*Assigned task*.
Once you reach the line with "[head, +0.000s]" below, copy each line exactly, stopping after the line with "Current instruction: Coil", and skip any pictures.

*Supplied material*.

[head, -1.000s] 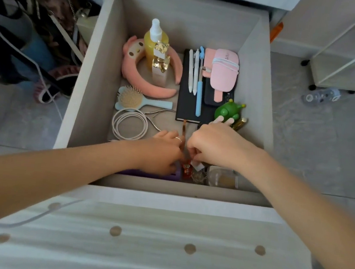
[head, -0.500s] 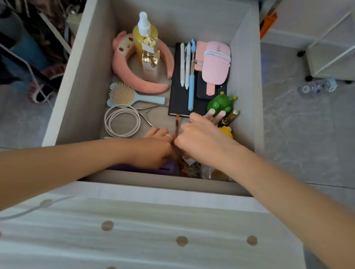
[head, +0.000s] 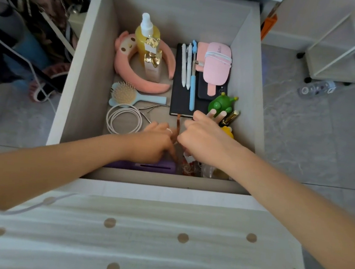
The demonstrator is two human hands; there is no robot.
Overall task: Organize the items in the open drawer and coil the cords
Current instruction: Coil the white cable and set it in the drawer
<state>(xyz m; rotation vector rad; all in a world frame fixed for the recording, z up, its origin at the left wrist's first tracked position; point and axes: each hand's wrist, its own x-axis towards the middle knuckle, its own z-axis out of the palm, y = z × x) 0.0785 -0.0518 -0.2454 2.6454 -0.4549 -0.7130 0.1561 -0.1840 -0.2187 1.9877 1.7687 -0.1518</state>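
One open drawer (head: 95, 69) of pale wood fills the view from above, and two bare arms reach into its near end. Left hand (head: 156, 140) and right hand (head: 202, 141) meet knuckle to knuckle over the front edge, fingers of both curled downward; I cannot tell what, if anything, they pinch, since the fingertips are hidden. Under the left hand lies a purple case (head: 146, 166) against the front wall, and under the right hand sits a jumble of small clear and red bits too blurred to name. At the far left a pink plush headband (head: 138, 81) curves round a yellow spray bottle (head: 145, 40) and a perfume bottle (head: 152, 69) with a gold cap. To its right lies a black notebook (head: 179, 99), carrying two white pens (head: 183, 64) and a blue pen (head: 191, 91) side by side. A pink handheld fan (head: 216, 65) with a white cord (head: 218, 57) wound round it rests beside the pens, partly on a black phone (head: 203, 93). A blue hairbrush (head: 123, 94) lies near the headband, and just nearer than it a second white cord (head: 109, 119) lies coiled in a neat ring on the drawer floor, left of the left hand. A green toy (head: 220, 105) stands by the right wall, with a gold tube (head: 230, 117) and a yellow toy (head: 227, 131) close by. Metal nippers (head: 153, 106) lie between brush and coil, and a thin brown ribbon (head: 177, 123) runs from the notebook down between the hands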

*Response area*.
[head, +0.000s] 
The demonstrator is two human hands; there is no robot.
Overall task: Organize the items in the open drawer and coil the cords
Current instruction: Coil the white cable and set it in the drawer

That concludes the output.